## What you need to do:
Return the run of lines below that opens with the line containing "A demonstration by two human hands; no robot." and closes with the line containing "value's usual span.", keeping each one exact.

[Data extracted from a collection]
--- START ---

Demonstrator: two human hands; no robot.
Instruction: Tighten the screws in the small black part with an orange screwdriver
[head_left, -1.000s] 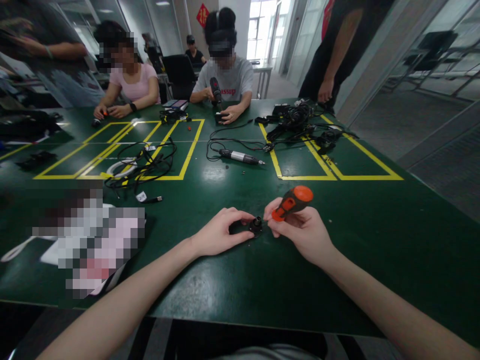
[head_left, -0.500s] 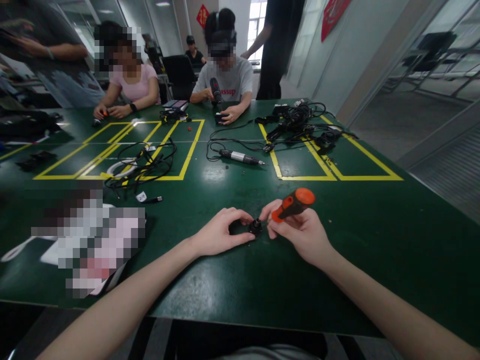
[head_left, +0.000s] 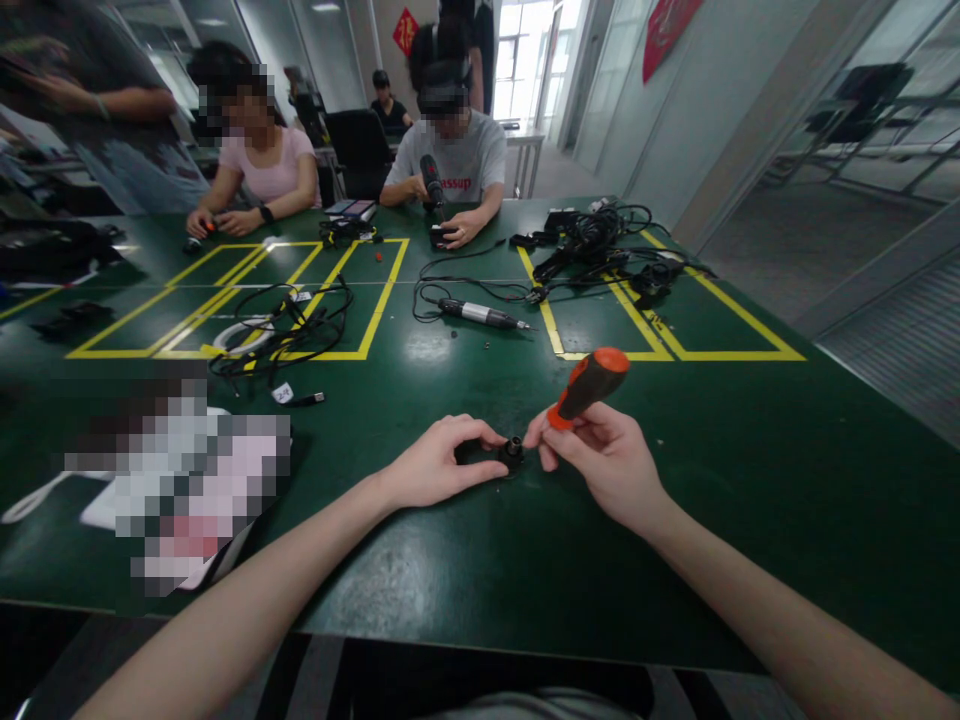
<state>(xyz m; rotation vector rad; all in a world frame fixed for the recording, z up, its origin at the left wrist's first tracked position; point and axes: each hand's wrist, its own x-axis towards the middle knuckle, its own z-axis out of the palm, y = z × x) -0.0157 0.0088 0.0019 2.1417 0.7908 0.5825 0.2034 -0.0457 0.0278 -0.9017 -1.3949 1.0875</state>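
Note:
On the green table, my left hand point(head_left: 446, 462) is closed by thumb and fingertips on a small round black part point(head_left: 513, 452), which has a short upright stem in its middle. My right hand point(head_left: 600, 455) grips a screwdriver point(head_left: 592, 385) with an orange and dark grey handle. The handle leans up and to the right, its orange butt end on top. Its lower end is down beside the black part; my fingers hide most of the shaft, so I cannot tell whether the tip touches.
An electric screwdriver point(head_left: 484, 314) with a silver body lies beyond my hands. Tangled black cables point(head_left: 600, 240) are at the back right, more cables point(head_left: 285, 325) at the left. A flat pouch-like item point(head_left: 217, 500), partly pixelated, lies near my left forearm. Co-workers sit across the table.
The screwdriver handle now stands more upright and slightly higher, with my right hand turned a little. My left hand has barely moved. A standing person in the background has shifted left.

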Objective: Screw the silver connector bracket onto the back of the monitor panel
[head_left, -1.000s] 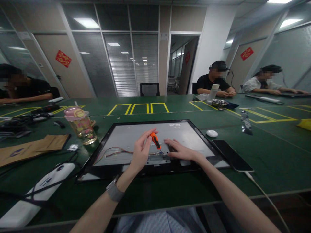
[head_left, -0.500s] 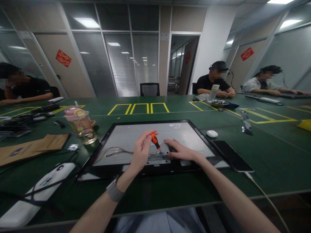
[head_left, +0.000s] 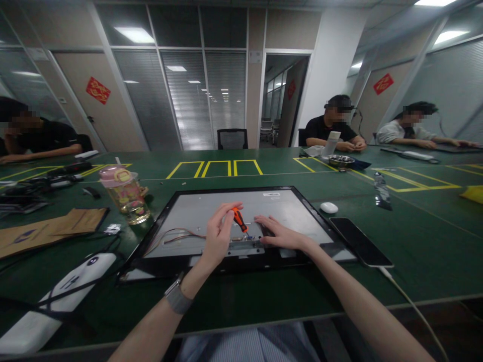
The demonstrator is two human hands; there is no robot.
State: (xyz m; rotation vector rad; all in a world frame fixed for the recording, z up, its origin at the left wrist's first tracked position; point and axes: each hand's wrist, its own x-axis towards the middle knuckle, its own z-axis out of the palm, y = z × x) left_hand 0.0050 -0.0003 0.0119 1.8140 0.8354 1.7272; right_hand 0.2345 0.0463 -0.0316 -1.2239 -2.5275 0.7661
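Across the grey panel (head_left: 188,206), I have left fingers (head_left: 225,207) clamped on an orange screwdriver (head_left: 240,220), right fingers (head_left: 268,222) loosely apart.

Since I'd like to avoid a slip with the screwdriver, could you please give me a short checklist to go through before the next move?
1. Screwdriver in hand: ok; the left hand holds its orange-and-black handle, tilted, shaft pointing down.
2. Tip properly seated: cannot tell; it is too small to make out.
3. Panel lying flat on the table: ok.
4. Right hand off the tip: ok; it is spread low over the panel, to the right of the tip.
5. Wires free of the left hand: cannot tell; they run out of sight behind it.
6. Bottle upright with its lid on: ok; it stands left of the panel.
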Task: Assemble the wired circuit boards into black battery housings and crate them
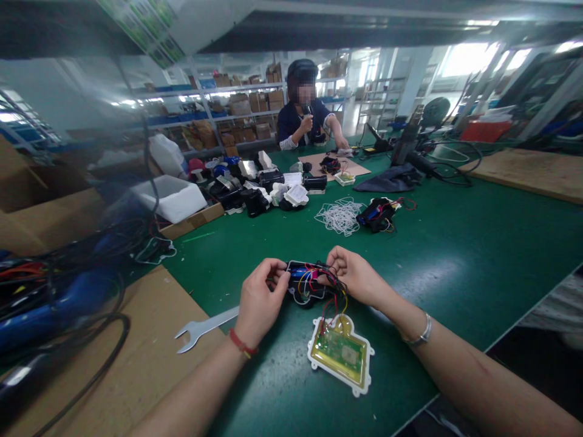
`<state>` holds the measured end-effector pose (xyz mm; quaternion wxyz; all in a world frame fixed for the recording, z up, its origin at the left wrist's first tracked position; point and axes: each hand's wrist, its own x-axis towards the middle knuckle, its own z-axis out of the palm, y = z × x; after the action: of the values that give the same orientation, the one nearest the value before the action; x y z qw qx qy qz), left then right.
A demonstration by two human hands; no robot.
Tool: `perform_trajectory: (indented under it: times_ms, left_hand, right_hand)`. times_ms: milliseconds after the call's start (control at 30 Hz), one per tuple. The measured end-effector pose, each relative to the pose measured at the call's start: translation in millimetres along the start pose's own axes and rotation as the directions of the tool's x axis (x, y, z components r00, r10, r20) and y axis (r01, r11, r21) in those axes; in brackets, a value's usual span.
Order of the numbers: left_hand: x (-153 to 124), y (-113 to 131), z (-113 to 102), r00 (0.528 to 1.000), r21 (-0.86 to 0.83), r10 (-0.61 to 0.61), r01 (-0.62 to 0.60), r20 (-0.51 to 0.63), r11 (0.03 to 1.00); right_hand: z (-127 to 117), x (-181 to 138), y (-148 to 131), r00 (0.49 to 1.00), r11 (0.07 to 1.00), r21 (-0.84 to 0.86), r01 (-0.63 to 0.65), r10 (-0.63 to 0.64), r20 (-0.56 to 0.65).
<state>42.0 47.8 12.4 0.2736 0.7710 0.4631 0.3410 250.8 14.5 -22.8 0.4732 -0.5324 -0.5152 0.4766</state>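
Note:
My left hand (263, 292) grips the left end of an open black plastic housing (304, 298), thumb and fingers pinched at its rim. A blue cylindrical battery (301, 274) lies inside it, and a thin white sealing cord (298, 300) follows the edge. At the right end, my right hand (348, 274) is closed around the housing's edge beside the wires; its exact fingertip contact is partly hidden. Red, yellow and black wires (337, 291) run from the housing down to a white-framed cover (368, 370), which holds a green circuit board under yellowish clear potting.
An open-end wrench (200, 331) lies left of my hands, partly on cardboard (150, 340). Ahead are a tangle of white cords (340, 216), another wired black housing (378, 215) and a pile of black and white parts (259, 188). A co-worker (304, 115) sits across the green table (460, 243).

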Motion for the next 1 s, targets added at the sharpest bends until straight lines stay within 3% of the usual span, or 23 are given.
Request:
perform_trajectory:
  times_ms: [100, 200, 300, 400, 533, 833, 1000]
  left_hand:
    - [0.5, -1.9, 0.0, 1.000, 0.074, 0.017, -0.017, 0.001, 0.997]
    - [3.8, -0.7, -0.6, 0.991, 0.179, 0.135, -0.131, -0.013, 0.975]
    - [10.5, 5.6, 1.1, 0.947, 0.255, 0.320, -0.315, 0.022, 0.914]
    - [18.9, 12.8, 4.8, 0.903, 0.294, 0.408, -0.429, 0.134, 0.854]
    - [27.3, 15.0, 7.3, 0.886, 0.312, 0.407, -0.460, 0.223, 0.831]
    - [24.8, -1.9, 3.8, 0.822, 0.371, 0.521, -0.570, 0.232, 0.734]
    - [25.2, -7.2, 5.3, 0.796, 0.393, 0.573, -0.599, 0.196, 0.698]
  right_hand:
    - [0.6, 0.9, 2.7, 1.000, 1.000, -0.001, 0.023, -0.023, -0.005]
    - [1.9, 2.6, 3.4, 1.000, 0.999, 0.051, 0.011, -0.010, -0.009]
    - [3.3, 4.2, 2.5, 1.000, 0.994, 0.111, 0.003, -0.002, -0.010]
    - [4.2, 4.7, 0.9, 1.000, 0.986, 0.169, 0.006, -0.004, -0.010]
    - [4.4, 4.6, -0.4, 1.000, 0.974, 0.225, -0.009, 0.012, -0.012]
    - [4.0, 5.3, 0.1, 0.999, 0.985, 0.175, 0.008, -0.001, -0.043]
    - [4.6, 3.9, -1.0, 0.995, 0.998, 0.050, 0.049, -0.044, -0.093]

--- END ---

## Reply to the task:
A demonstration by two human hands; no robot.
Tool: `perform_trajectory: (indented under it: times_ms, left_hand, right_hand)`. times_ms: milliseconds after the call's start (control at 30 Hz), one per tuple. The measured end-effector pose, each relative to the pose measured at the call's start: translation in millimetres along the start pose's own axes and rotation as the directions of the tool's x axis (x, y, z components r00, r10, r20) and y axis (r01, r11, r21) in those axes; in brackets, a value's usual span.

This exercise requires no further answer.